In the following days, bright yellow yard signs with “Vote Yes! August 28” began appearing in front lawns all over Highland Park. On my evening walks, I now began to see the neighborhood from another point of view. I could sympathize with Highland Park homeowners, especially those under 65, when they criticized the new funding plan. They didn’t create the school-financing mess. It’s not their fault. They are being forced to bear a disproportionate amount of the tax burden, and I suppose this is a form of discrimination. But how can you compare discrimination against the wealthy with discrimination against the poor? Like the rich everywhere, the people of Highland Park have spent a lifetime paying a high price to keep out the hazards of the outside world. Now that price is about to go up.

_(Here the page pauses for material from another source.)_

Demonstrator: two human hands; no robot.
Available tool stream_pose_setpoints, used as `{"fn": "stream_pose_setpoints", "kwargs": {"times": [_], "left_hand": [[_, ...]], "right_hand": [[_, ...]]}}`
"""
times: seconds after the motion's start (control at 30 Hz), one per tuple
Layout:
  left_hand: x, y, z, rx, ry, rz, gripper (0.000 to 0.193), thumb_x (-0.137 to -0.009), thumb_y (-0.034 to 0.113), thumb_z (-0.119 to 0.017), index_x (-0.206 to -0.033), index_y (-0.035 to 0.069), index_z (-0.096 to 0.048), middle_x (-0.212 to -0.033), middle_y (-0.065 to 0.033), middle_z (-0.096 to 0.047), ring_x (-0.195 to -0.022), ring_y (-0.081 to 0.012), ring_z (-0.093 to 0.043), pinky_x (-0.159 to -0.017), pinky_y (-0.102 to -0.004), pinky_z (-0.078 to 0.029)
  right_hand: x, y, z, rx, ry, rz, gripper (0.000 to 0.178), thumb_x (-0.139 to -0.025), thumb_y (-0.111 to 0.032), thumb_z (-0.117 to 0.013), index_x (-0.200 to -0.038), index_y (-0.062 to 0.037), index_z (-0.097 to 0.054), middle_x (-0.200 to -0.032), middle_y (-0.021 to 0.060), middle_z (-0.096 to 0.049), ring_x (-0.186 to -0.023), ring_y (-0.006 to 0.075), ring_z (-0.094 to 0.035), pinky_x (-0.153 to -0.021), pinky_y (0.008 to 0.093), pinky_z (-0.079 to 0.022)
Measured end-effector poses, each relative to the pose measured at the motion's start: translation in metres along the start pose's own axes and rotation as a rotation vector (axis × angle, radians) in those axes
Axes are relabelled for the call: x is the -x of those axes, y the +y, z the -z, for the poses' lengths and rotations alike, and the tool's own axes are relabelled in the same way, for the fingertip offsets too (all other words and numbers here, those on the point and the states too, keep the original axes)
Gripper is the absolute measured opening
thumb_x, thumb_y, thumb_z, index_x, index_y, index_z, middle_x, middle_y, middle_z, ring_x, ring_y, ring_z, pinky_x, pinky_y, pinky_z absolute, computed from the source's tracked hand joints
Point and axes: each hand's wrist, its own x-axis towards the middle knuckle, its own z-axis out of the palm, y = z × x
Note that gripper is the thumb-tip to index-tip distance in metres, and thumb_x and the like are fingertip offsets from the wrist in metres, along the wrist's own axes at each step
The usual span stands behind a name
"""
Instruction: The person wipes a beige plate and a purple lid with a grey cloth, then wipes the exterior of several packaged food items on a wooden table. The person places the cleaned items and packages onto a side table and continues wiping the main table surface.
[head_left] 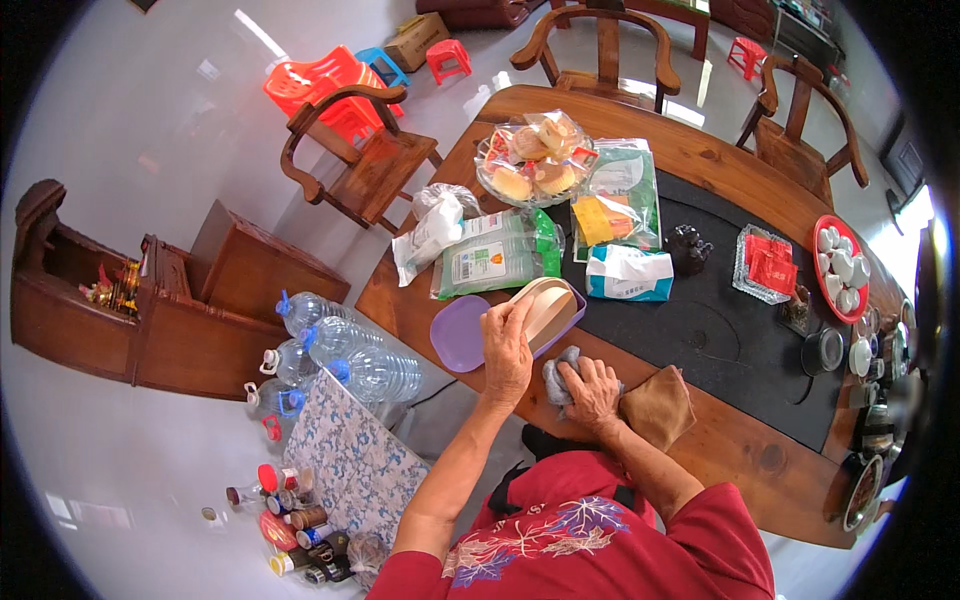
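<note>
the left hand has its grip clamped on the near end of a cream oval dish, thumb and fingers together on its rim. the dish is tilted over an open purple plastic box, which sits near the front edge of the wooden tabletop. just left of the box lies a purple oval lid.

the right hand lies palm down over a bunched grey cloth at the table's edge, fingers bent; i cannot tell whether that grip is closed on the cloth or only pressing it. just to the right is a folded brown cloth.

beyond the box are a green and clear plastic packet, a white plastic bag and a white and teal tissue pack. farther back, a clear bowl holds wrapped pastries. to the right, on a black inset panel, stands a clear square dish with red packets, and beside it a red round tray of white cups.

on the floor at left stand large clear water bottles with blue caps.
</note>
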Motion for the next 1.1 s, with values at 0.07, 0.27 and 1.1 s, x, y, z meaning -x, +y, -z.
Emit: {"fn": "stream_pose_setpoints", "kwargs": {"times": [0.07, 0.27, 1.1], "left_hand": [[-0.002, -0.002, -0.006, -0.033, -0.011, 0.033, 0.048, -0.076, -0.011, -0.054, -0.121, 0.006, -0.059, -0.103, -0.0133, -0.051, -0.096, -0.0306, -0.05, -0.086, -0.04, -0.042], [0.001, -0.017, -0.019, -0.196, 0.014, 0.056, 0.048, -0.08, -0.004, -0.059, -0.126, 0.009, -0.054, -0.108, -0.0121, -0.05, -0.1, -0.0319, -0.047, -0.091, -0.0428, -0.038], [0.079, -0.165, 0.041, -0.187, -0.048, 0.989, 0.025, -0.082, 0.018, -0.065, -0.092, -0.001, -0.052, -0.088, -0.0163, -0.058, -0.083, -0.031, -0.055, -0.076, -0.0405, -0.044]], "right_hand": [[0.0, 0.0, -0.002, -0.011, 0.023, 0.001, 0.07, -0.051, -0.021, -0.076, -0.118, -0.0198, -0.056, -0.104, 0.0074, -0.052, -0.092, 0.0273, -0.052, -0.074, 0.0408, -0.041], [-0.001, 0.002, -0.005, 0.009, 0.04, 0.004, 0.071, -0.048, -0.023, -0.076, -0.116, -0.0202, -0.058, -0.104, 0.0074, -0.053, -0.091, 0.0273, -0.052, -0.072, 0.0406, -0.041], [-0.005, -0.005, 0.001, 0.019, -0.052, -0.043, 0.073, -0.045, -0.02, -0.077, -0.116, -0.0186, -0.058, -0.106, 0.0084, -0.051, -0.093, 0.0284, -0.051, -0.076, 0.041, -0.04]]}}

Highland Park is often criticized for its homogeneity, its conservatism, its snobbishness. As an outsider, I used to think of it that way, and after having spent a summer there I suppose I still do. But I also realize that it’s easier to condemn it than to acknowledge what works in the context of community. The truth is that everyone would prefer to live in a place with good schools and parkways and pretty stone bridges, where friendly police officers are right around the corner and you can walk unafraid at night. What passes for criticism of places like Highland Park is often resentment or jealousy.

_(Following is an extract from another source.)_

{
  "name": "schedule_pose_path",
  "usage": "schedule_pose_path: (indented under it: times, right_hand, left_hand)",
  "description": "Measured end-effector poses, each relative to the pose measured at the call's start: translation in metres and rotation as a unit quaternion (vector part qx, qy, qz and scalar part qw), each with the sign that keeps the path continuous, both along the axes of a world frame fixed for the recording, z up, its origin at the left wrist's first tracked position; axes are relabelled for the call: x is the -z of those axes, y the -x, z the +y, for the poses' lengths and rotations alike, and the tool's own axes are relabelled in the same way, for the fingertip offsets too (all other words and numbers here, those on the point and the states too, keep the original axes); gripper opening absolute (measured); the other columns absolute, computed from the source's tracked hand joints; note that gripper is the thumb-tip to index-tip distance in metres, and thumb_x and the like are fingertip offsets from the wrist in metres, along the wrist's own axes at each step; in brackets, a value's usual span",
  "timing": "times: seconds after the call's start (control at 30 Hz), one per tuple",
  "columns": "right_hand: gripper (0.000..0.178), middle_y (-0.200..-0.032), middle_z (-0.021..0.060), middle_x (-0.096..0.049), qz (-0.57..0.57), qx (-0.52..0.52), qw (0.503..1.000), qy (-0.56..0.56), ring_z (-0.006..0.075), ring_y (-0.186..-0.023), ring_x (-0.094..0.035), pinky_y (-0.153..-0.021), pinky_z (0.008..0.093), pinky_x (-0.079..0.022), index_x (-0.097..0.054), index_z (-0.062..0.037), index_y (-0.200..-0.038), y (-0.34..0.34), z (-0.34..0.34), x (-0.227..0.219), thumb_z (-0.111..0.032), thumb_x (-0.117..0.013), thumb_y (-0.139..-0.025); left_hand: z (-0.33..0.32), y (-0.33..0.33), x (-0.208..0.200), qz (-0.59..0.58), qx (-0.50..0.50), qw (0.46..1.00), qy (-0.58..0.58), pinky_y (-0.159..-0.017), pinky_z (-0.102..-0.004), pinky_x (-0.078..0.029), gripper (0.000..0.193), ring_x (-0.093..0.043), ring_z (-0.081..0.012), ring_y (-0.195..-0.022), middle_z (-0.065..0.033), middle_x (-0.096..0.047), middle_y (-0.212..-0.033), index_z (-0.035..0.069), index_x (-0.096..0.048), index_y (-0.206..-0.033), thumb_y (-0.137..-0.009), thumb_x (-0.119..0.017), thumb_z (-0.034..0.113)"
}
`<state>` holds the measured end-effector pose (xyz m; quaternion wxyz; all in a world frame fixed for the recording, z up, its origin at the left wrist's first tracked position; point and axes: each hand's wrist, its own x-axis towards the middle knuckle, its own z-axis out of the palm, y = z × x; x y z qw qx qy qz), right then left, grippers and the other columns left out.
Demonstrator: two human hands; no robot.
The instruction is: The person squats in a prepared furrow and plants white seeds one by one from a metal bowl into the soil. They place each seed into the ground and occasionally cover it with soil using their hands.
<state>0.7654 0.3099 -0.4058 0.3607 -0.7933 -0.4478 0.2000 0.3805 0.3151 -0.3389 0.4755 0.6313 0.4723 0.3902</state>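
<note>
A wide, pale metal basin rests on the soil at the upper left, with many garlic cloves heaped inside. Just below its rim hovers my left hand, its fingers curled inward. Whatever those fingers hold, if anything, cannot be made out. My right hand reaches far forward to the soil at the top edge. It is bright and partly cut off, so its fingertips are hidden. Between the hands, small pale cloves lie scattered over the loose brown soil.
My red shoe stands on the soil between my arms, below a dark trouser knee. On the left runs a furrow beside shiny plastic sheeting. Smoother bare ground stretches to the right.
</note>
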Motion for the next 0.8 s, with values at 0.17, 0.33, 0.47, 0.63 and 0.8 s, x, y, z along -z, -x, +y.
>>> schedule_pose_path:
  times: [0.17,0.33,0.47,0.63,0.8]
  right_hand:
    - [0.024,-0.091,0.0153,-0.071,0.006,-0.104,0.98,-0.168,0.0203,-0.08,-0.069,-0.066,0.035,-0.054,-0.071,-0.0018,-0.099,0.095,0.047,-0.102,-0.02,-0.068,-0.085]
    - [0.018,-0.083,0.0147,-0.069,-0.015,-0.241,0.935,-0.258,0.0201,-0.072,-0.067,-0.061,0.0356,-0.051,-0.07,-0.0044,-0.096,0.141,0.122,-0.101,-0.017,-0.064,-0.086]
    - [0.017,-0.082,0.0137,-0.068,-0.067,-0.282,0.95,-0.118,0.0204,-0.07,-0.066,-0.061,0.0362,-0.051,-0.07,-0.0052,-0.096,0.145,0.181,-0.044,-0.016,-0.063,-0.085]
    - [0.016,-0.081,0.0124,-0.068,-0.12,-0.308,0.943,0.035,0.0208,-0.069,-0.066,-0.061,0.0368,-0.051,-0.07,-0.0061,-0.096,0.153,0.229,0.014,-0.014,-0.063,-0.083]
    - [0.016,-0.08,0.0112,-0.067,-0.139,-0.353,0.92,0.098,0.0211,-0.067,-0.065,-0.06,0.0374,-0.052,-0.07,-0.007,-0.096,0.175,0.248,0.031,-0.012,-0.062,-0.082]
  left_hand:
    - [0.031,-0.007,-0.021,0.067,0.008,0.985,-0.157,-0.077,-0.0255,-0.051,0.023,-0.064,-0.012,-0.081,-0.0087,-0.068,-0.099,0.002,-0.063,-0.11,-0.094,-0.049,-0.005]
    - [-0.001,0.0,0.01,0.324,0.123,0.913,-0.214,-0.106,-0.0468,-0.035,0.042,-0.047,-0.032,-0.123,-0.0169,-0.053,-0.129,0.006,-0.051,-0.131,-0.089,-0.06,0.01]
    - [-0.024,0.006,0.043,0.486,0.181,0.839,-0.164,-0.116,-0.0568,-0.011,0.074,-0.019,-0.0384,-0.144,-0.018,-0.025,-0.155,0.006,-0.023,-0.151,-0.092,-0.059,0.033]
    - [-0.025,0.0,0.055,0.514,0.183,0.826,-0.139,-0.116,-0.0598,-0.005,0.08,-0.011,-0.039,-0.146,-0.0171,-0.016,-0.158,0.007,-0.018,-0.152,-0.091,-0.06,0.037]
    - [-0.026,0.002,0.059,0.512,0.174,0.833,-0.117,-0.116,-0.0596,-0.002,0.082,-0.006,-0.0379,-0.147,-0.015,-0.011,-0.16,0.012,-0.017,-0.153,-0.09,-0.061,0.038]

By the end of summer, the neighborhood children had returned to school, and the streets took on an unfamiliar stillness. At night, the acorns began plopping onto the roof, the first sign that autumn was approaching. I had grown accustomed to thinking of the house the way it had been throughout my stay: quiet and all mine. Now the owner was about to come back, and I was packing up to leave. One day during the last week of August, I arrived home to find my laundry stacked on the bed for the final time. That night, I watched the fireflies flashing unfathomably in the blackness of the back yard.

On August 28, the voters of Highland Park approved the school district’s revenue-sharing plan by an overwhelming 97 percent. The next day, I left the city in predawn darkness. As I pulled out of the driveway, I looked back at the familiar pillared facade of the house. Already it seemed part of another life, another world—beautiful, but no longer mine.